(Dataset entries)
────────────────────────────────────────
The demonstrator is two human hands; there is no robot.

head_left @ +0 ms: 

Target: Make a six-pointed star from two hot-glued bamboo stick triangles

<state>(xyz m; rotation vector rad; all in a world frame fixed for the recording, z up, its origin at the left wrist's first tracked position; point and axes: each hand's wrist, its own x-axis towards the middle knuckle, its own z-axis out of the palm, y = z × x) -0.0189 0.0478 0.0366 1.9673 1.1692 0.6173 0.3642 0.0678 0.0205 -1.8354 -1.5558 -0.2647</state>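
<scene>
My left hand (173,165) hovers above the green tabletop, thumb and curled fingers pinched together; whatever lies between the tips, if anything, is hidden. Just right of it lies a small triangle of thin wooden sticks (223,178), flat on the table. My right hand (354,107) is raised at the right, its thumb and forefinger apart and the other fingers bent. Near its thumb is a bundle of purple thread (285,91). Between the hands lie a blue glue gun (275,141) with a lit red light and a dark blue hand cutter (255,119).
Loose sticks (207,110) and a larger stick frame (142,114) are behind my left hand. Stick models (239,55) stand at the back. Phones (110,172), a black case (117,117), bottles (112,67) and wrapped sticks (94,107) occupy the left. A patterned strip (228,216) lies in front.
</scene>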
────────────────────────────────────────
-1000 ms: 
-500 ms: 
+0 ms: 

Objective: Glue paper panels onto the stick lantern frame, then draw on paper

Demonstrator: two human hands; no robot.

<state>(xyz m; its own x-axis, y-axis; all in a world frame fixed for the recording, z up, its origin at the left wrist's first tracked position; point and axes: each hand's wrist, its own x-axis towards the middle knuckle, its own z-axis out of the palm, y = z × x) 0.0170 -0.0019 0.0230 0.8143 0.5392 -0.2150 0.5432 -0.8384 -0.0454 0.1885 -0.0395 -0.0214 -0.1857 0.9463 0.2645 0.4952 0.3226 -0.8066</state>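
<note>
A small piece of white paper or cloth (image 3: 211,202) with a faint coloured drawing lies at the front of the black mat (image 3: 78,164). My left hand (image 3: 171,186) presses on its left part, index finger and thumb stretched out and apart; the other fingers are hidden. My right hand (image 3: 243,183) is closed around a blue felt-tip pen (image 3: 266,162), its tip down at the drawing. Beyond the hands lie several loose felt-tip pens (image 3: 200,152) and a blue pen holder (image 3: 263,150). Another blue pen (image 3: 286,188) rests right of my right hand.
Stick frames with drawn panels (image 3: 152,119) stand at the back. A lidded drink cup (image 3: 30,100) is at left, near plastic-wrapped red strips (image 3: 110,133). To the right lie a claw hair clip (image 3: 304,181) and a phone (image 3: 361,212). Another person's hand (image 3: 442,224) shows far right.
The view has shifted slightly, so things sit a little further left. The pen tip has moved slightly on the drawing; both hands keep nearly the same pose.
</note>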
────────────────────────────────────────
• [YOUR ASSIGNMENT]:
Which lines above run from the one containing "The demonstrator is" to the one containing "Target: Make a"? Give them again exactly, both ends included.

• [PROBLEM SOLUTION]:
The demonstrator is two human hands; there is no robot.

head_left @ +0 ms: 

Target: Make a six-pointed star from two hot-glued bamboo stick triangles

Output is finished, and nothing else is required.